Let us know you’re coming: RSVP  downwindersatrisk@gmail.com

This training session is a chance to become familiar with this new technology and work your way toward being able to check out these portable monitors on your own. No previous experience required. No math or engineering degrees necessary. If you can push buttons and read numbers, you can do this. It only takes two hours.

Along with first-timers, graduates from our first classes of Apprentice Citizen Scientists are invited back to take a field trip with our PM Committee and step-up to “Researcher” status. After one more outing, they’ll be given permission to check out the monitors for their own purposes or to help with our projects.

We’re entering a new era of Do-It-Yourself Environmental Protection. Learn how you can join it.

First Citizen Scientists Graduate From Portable Air Monitoring Training Class

L to R: Amanda Poland, Misti O’Quinn, Dr. Tate Barrett, James Orenstein, Temeckia Derrough, Candice Johnson, Evy Mayo, Jim Duncan, Kim Limberg, Liz Alexander, Miriam Mathews Fields and Cresanda Allen

In the middle of the wettest day in the wettest September DFW had ever recorded, the clouds parted and a dozen brave and curious souls turned out to go through the region’s first citizen science training for portable air monitoring.

Some were already clean air activists. Some were technology geeks. Some were people simply interested in having the ability to tell what’s in the air they’re breathing.
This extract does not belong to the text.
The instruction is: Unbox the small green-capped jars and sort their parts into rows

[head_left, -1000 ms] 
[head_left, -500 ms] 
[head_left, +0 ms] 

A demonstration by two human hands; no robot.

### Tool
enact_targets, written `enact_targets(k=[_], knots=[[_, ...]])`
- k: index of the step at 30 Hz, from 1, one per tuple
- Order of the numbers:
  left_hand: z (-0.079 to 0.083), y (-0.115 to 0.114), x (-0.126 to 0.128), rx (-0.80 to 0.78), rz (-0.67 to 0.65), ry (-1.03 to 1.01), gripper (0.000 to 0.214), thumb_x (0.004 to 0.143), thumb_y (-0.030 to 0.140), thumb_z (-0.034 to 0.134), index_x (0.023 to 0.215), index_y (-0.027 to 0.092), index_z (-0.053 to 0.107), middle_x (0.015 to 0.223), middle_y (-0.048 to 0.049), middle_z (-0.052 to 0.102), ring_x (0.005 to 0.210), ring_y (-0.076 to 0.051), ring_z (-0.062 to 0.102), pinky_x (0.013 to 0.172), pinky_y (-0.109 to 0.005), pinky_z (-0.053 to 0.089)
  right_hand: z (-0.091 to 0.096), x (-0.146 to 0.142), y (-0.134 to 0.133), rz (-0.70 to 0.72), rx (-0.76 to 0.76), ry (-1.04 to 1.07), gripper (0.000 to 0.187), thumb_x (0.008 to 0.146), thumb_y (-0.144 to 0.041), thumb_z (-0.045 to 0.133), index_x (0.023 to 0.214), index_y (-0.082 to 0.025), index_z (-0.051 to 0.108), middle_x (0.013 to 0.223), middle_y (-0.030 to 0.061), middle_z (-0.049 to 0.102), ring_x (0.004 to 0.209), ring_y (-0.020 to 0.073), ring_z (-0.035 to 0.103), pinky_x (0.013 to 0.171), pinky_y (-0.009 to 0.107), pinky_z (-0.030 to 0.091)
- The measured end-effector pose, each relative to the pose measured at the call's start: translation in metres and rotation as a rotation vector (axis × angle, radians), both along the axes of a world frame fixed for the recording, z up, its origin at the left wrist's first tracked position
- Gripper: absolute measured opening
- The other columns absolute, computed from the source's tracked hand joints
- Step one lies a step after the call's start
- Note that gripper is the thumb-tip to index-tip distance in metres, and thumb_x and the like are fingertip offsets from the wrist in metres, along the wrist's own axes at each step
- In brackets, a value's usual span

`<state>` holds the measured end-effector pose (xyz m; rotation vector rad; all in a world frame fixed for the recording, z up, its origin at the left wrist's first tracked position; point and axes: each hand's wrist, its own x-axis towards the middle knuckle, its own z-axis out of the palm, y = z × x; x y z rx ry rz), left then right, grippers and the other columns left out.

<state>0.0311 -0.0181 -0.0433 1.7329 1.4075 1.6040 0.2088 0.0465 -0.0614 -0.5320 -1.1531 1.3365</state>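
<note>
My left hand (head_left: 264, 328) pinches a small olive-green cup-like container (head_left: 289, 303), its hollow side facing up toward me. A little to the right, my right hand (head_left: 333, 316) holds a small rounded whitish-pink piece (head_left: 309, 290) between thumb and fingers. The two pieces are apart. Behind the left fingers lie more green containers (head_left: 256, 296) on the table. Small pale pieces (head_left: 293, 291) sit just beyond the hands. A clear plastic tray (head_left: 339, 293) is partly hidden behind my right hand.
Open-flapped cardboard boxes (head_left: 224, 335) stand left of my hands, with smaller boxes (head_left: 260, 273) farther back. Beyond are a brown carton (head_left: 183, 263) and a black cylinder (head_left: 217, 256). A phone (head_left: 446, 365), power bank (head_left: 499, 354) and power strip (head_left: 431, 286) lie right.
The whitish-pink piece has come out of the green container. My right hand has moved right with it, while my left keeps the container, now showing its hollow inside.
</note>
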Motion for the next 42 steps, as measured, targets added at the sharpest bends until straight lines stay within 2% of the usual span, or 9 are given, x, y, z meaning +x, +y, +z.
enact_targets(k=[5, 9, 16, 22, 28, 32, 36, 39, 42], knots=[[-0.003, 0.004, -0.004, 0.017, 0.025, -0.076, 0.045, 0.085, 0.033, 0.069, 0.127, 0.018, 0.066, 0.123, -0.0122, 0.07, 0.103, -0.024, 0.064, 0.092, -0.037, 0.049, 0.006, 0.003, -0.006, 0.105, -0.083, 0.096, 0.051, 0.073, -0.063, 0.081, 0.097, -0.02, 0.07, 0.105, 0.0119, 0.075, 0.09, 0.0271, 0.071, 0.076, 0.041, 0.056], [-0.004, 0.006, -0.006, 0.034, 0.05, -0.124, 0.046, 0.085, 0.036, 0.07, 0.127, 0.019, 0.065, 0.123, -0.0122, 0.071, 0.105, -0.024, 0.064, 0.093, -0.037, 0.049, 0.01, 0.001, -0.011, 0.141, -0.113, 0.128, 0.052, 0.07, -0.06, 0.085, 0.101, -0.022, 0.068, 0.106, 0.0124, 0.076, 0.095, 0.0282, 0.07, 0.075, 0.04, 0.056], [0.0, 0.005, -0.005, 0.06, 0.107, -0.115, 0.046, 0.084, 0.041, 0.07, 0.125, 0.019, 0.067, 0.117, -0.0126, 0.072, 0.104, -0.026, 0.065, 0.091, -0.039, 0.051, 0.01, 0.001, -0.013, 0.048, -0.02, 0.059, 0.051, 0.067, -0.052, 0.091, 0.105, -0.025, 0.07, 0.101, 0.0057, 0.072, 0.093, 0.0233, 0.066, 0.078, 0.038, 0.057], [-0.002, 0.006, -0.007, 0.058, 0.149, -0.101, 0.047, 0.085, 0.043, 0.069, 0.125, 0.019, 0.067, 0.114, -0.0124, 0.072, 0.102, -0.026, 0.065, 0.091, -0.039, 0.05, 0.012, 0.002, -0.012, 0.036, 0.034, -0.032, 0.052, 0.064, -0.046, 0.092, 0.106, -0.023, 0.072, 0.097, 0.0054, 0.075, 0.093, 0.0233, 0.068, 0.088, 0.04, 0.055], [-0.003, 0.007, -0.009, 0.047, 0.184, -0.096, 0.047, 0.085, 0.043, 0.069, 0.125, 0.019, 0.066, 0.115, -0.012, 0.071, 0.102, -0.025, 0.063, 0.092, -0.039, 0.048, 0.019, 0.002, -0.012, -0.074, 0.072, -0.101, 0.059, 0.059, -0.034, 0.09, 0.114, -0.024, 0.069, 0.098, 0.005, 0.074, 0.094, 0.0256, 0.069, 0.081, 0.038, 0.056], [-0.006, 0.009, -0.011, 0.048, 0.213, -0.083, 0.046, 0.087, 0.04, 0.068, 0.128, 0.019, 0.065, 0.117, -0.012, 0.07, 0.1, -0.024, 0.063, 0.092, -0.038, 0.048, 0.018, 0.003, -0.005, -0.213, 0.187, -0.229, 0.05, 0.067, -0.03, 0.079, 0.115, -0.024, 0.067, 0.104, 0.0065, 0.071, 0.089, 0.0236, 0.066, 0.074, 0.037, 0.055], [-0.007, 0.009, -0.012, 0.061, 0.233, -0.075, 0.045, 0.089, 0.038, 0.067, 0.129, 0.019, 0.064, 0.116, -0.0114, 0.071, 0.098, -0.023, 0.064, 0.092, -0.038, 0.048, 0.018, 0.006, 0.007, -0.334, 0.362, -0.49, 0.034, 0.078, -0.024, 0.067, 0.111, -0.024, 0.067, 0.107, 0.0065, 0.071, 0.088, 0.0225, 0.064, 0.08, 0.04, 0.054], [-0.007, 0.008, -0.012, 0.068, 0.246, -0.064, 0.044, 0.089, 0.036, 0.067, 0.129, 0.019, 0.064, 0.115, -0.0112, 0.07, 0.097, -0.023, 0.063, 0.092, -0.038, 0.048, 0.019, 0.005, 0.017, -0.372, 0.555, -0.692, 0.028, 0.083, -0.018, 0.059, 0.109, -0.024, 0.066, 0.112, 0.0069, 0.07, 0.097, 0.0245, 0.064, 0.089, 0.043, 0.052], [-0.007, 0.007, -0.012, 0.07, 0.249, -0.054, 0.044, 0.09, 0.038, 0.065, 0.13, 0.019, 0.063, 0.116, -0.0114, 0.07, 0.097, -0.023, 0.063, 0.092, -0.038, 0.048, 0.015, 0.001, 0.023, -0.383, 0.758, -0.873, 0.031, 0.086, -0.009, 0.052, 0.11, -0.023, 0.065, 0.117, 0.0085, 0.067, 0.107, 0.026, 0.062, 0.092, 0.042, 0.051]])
When they showed up to our GoodWork headquarters they got a tag team education on Particulate Matter pollution courtesy of a curriculum designed and presented by Downwinders board members and scientists. The information set-off lively discussions among residents of Joppa and West Dallas where PM problems are common. For others, the facts brought new awareness about this under-publicized but insidious pollutant.

But no doubt many thought the real fun started with the hands-on field training using Downwinders’ three Aeroqual 500 Portable PM monitors. Despite the forecast, there was actually no rain during either the morning or afternoon session and the future scientists got to go explore inside and out.

They recorded the dust explosion set off by simply sweeping the floor with a broom. They saw how a lit match changed the composition of the air in a room. They stood downwind from fog machines that were faux-smokestacks for the day and they measured the ambient air in Sunny South Dallas on Good-Latimer. They learned how to sync meteorological tools with the monitors and record the necessary information to make a sampling more useful. They asked questions, they got in arguments and at the end of it all, they got certified as an official Citizen Science Apprentices. They’ll now be able to go out with our PM team for supervised research runs and after two of those they’ll be able to check out monitors on their own through our monitor lending library.

Our PM Committee is already looking to host another training session on a weekend in late October and these will be reoccurring on a regular basis from here on out. Be the first one on your block.